Congratulations
We have had a busy start to term and one full of prizes.
Professor Daniela Bortoletto, our Brasenose Senior Kurti Fellow, was awarded an OBE in the 2024 New Year Honours for her services to Particle Physics and to gender equality. We all congratulate Daniela on this recognition for her fantastic work in Oxford and CERN. We also offer congratulations to Prof Jayne Birkby on her award from the Blavatnik Family Foundation and the New York Academy of Sciences, recognising her work in detecting water in the atmosphere of an exoplanet.
We also had five alumni barristers appointed to King’s Counsel (KC) status which could even be a record for one college in one year. They are
Daniel Bentham (History & Modern Languages, 1995)
Kester Lees (BCL, 2008)
Martin Reid (Jurisprudence, 1999)
Paul Toms (Jurisprudence, 1997, BCL, 2001)
Philip Woolfe (Jurisprudence, 2001)
Chris Ingram
We have been very fortunate to house part of the Ingram Collection of Modern British Art in our Amersi Foundation Room and on the Old Quad. We have recently rehung the work in the former with the aid of our students and the wonderful Curator of the Collection, our alumna and past Frankland Visitor, Jo Baring. We met Chris Ingram for the first time at a lunch we organised on 24 January and thanked him for his generosity.
Holocaust Memorial Day
There was not an unfilled seat in chapel for the Holocaust Memorial Day Remembrance Event on 28 January. We were lucky to have Dame Margaret Hodge MP address us. She spoke movingly of her grandfather’s experiences as an enemy alien when he arrived in the UK from Austria in the late 1930s. Her parents fled to Egypt (where Margaret was born in 1944) from Germany, and then to the UK in 1948, as a consequence of the Arab-Israeli War, although the UK was the fourth country to which they had applied. She emphasised how secular her family was and also spoke about her ordeal in the Labour Party after accusing its former leadership of antisemitism. She concluded with a plea against complacency in this country and cited the hostile language which various politicians have used against refugees, such as that they posed an “existential crisis” and that there was a “hurricane” of asylum seekers.
Two authors, two events
We were treated to a magnificent and highly original SCR talk about three families in Gloucester by Christine Manby (who writes under the pseudonym CJ Wray) on 16th January. She grew up in that city. She spoke about herself being adopted and about one of the families a few streets away called the Wests. The father was Fred West the serial killer whose last victim was his own daughter.
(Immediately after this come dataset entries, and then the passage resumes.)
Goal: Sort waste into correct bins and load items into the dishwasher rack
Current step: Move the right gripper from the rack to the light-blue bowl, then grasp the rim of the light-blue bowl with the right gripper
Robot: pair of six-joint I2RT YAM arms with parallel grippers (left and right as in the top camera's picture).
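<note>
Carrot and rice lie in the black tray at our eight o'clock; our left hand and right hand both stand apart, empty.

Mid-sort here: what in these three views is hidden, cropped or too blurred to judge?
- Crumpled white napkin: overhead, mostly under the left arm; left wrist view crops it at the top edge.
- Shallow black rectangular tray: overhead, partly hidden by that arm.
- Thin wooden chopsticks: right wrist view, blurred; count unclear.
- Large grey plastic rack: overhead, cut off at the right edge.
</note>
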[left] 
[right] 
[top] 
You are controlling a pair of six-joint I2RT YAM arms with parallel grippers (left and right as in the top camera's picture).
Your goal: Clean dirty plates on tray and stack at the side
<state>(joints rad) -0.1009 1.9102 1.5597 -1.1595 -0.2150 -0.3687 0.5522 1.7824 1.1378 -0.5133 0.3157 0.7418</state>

Chrissie Manby studied Experimental Psychology at St Edmund Hall. Writing as C.J. Wray and various other pseudonyms she is the author of forty-two novels including Sunday Times Bestsellers Running Away From Richard, Seven Sunny Days, and The Matchbreaker. Please read her new novel, The Excitements.
Siddart Shrikanth gave a compelling Principal’s Conversation on his outstanding book The Case for Nature, the Other Planetary Crisis on 23 January to a packed audience. Sid was the JCR President in my first year of office and has subsequently worked for McKinsey, the FT and Al Gore’s environmental investment arm. He has also fitted in MBAs at both Harvard and Stanford. He discussed his new book which covers such issues as eco tourism, rewilding and regenerating, and natural capital.